◆ Aim of the exercise
Go through the listing and write out all of it exactly.

◆ Data for processing

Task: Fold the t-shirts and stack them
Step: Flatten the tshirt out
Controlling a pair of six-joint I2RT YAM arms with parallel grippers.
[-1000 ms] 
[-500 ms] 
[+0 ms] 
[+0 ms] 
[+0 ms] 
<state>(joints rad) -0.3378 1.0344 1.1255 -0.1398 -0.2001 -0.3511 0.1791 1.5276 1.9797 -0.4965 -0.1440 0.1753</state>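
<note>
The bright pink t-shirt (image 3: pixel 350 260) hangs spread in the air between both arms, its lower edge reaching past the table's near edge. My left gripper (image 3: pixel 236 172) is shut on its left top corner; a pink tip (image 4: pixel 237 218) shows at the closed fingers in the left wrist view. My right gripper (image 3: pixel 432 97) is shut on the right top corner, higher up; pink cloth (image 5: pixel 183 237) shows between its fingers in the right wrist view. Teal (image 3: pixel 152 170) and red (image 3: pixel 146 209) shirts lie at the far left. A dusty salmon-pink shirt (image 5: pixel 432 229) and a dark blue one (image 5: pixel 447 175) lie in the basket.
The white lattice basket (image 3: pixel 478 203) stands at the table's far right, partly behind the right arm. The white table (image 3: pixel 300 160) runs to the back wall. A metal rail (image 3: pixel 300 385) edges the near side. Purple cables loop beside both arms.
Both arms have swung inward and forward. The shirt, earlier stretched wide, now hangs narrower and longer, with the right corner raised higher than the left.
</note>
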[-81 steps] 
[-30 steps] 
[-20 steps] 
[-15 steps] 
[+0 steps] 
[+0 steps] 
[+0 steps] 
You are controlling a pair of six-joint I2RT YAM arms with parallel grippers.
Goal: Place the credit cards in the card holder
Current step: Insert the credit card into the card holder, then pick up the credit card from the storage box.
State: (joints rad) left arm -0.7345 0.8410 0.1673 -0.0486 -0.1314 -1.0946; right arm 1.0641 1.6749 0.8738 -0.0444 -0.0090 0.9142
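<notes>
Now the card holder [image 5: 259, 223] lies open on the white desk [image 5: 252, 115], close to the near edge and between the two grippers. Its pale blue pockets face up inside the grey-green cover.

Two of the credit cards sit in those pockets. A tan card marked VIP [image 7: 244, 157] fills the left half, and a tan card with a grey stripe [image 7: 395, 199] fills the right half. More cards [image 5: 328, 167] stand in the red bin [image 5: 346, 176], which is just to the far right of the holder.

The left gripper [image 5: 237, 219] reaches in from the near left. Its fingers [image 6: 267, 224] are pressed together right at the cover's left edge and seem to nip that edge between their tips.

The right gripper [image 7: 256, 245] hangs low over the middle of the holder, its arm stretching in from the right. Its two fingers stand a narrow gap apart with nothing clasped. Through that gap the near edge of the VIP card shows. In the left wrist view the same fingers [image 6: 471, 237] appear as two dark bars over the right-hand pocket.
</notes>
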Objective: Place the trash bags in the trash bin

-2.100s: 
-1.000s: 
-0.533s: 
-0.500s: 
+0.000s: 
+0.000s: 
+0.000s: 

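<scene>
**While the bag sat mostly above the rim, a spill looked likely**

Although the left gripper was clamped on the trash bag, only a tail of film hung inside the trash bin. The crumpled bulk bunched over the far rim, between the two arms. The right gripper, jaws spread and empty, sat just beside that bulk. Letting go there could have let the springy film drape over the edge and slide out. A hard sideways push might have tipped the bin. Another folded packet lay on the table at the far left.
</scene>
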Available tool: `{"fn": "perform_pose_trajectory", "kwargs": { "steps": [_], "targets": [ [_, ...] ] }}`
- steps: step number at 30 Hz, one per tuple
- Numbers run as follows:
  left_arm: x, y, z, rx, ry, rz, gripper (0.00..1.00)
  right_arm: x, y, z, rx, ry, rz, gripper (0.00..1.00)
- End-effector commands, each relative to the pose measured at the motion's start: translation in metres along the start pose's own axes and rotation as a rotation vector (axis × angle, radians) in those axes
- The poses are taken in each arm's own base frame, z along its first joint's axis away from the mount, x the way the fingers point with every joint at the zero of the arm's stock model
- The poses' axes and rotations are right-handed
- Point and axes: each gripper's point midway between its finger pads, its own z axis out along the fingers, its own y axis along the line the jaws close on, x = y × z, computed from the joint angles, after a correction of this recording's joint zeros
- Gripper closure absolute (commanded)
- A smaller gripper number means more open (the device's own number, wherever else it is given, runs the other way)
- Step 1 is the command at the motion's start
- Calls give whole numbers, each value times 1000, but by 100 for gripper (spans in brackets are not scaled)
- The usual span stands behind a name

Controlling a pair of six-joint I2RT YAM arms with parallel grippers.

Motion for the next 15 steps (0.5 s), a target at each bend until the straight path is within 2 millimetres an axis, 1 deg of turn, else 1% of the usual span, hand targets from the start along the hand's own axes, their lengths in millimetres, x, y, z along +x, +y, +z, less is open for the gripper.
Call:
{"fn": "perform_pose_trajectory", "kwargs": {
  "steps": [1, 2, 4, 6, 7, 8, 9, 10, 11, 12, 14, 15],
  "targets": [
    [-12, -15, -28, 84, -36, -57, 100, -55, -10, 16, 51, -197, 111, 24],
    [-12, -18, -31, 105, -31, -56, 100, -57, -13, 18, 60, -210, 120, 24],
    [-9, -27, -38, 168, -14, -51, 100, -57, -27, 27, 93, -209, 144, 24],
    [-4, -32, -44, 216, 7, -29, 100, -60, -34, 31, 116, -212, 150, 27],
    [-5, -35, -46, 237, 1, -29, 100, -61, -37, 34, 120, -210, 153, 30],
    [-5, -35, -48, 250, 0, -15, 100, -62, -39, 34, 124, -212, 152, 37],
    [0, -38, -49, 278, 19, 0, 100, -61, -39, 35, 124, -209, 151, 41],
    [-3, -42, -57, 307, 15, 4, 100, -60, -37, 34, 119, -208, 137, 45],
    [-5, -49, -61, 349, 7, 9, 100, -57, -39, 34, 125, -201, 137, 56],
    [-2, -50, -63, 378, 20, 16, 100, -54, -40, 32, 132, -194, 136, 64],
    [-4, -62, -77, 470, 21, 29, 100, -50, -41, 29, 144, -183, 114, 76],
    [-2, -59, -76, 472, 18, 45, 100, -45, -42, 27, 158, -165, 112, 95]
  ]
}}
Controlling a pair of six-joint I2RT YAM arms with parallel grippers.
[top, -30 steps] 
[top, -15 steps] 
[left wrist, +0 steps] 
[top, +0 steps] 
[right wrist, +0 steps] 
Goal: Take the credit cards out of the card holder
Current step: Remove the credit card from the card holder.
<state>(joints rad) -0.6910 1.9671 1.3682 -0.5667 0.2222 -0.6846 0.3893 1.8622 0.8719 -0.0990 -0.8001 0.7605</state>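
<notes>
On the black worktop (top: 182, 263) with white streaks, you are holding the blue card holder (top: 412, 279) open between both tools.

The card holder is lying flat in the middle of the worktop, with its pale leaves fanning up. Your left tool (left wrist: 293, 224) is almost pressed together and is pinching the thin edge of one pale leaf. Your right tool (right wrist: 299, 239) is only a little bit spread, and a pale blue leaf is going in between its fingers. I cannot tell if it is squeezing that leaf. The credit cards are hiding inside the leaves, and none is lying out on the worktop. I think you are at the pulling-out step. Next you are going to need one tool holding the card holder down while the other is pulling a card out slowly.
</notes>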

◆ Finished exercise
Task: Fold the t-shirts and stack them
Step: Flatten the tshirt out
Controlling a pair of six-joint I2RT YAM arms with parallel grippers.
[-1000 ms] 
[-500 ms] 
[+0 ms] 
[+0 ms] 
[+0 ms] 
<state>(joints rad) -0.3378 1.0344 1.1255 -0.1398 -0.2001 -0.3511 0.1791 1.5276 1.9797 -0.4965 -0.1440 0.1753</state>
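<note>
The bright pink t-shirt (image 3: pixel 350 260) hangs spread in the air between both arms, its lower edge reaching past the table's near edge. My left gripper (image 3: pixel 236 172) is shut on its left top corner; a pink tip (image 4: pixel 237 218) shows at the closed fingers in the left wrist view. My right gripper (image 3: pixel 432 97) is shut on the right top corner, higher up; pink cloth (image 5: pixel 183 237) shows between its fingers in the right wrist view. Teal (image 3: pixel 152 170) and red (image 3: pixel 146 209) shirts lie at the far left. A dusty salmon-pink shirt (image 5: pixel 432 229) and a dark blue one (image 5: pixel 447 175) lie in the basket.
The white lattice basket (image 3: pixel 478 203) stands at the table's far right, partly behind the right arm. The white table (image 3: pixel 300 160) runs to the back wall. A metal rail (image 3: pixel 300 385) edges the near side. Purple cables loop beside both arms.
Both arms have swung inward and forward. The shirt, earlier stretched wide, now hangs narrower and longer, with the right corner raised higher than the left.
</note>
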[-81 steps] 
[-30 steps] 
[-20 steps] 
[-15 steps] 
[+0 steps] 
[+0 steps] 
[+0 steps] 
You are controlling a pair of six-joint I2RT YAM arms with parallel grippers.
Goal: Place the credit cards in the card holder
Current step: Insert the credit card into the card holder, then pick up the credit card from the storage box.
State: (joints rad) left arm -0.7345 0.8410 0.1673 -0.0486 -0.1314 -1.0946; right arm 1.0641 1.6749 0.8738 -0.0444 -0.0090 0.9142
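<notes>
Now the card holder [image 5: 259, 223] lies open on the white desk [image 5: 252, 115], close to the near edge and between the two grippers. Its pale blue pockets face up inside the grey-green cover.

Two of the credit cards sit in those pockets. A tan card marked VIP [image 7: 244, 157] fills the left half, and a tan card with a grey stripe [image 7: 395, 199] fills the right half. More cards [image 5: 328, 167] stand in the red bin [image 5: 346, 176], which is just to the far right of the holder.

The left gripper [image 5: 237, 219] reaches in from the near left. Its fingers [image 6: 267, 224] are pressed together right at the cover's left edge and seem to nip that edge between their tips.

The right gripper [image 7: 256, 245] hangs low over the middle of the holder, its arm stretching in from the right. Its two fingers stand a narrow gap apart with nothing clasped. Through that gap the near edge of the VIP card shows. In the left wrist view the same fingers [image 6: 471, 237] appear as two dark bars over the right-hand pocket.
</notes>
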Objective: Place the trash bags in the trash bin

-2.100s: 
-1.000s: 
-0.533s: 
-0.500s: 
+0.000s: 
+0.000s: 
+0.000s: 

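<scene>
**While the bag sat mostly above the rim, a spill looked likely**

Although the left gripper was clamped on the trash bag, only a tail of film hung inside the trash bin. The crumpled bulk bunched over the far rim, between the two arms. The right gripper, jaws spread and empty, sat just beside that bulk. Letting go there could have let the springy film drape over the edge and slide out. A hard sideways push might have tipped the bin. Another folded packet lay on the table at the far left.
</scene>
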Available tool: `{"fn": "perform_pose_trajectory", "kwargs": { "steps": [_], "targets": [ [_, ...] ] }}`
- steps: step number at 30 Hz, one per tuple
- Numbers run as follows:
  left_arm: x, y, z, rx, ry, rz, gripper (0.00..1.00)
  right_arm: x, y, z, rx, ry, rz, gripper (0.00..1.00)
- End-effector commands, each relative to the pose measured at the motion's start: translation in metres along the start pose's own axes and rotation as a rotation vector (axis × angle, radians) in those axes
- The poses are taken in each arm's own base frame, z along its first joint's axis away from the mount, x the way the fingers point with every joint at the zero of the arm's stock model
- The poses' axes and rotations are right-handed
- Point and axes: each gripper's point midway between its finger pads, its own z axis out along the fingers, its own y axis along the line the jaws close on, x = y × z, computed from the joint angles, after a correction of this recording's joint zeros
- Gripper closure absolute (commanded)
- A smaller gripper number means more open (the device's own number, wherever else it is given, runs the other way)
- Step 1 is the command at the motion's start
- Calls give whole numbers, each value times 1000, but by 100 for gripper (spans in brackets are not scaled)
- The usual span stands behind a name

Controlling a pair of six-joint I2RT YAM arms with parallel grippers.

Motion for the next 15 steps (0.5 s), a target at each bend until the straight path is within 2 millimetres an axis, 1 deg of turn, else 1% of the usual span, hand targets from the start along the hand's own axes, their lengths in millimetres, x, y, z along +x, +y, +z, less is open for the gripper.
Call:
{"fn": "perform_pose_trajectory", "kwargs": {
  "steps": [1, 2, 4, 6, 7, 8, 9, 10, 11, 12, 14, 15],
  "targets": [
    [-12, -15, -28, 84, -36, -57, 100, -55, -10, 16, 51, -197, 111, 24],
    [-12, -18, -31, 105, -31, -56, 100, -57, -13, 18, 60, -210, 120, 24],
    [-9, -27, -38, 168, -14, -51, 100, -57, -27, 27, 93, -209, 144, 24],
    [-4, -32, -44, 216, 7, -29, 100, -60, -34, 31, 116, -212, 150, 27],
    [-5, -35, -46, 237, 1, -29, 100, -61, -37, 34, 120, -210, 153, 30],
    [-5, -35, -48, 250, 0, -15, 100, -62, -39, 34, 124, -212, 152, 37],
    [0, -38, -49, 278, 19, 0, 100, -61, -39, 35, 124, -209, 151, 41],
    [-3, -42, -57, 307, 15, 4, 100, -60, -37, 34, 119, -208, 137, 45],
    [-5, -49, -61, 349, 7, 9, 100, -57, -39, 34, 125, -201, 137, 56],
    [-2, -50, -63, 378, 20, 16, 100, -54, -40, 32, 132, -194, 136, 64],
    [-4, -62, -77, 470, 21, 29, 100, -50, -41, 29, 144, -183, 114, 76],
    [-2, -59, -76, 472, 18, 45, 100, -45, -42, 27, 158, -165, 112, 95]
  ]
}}
Controlling a pair of six-joint I2RT YAM arms with parallel grippers.
[top, -30 steps] 
[top, -15 steps] 
[left wrist, +0 steps] 
[top, +0 steps] 
[right wrist, +0 steps] 
Goal: Take the credit cards out of the card holder
Current step: Remove the credit card from the card holder.
<state>(joints rad) -0.6910 1.9671 1.3682 -0.5667 0.2222 -0.6846 0.3893 1.8622 0.8719 -0.0990 -0.8001 0.7605</state>
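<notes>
On the black worktop (top: 182, 263) with white streaks, you are holding the blue card holder (top: 412, 279) open between both tools.

The card holder is lying flat in the middle of the worktop, with its pale leaves fanning up. Your left tool (left wrist: 293, 224) is almost pressed together and is pinching the thin edge of one pale leaf. Your right tool (right wrist: 299, 239) is only a little bit spread, and a pale blue leaf is going in between its fingers. I cannot tell if it is squeezing that leaf. The credit cards are hiding inside the leaves, and none is lying out on the worktop. I think you are at the pulling-out step. Next you are going to need one tool holding the card holder down while the other is pulling a card out slowly.
</notes>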

The answer given above is complete as it stands.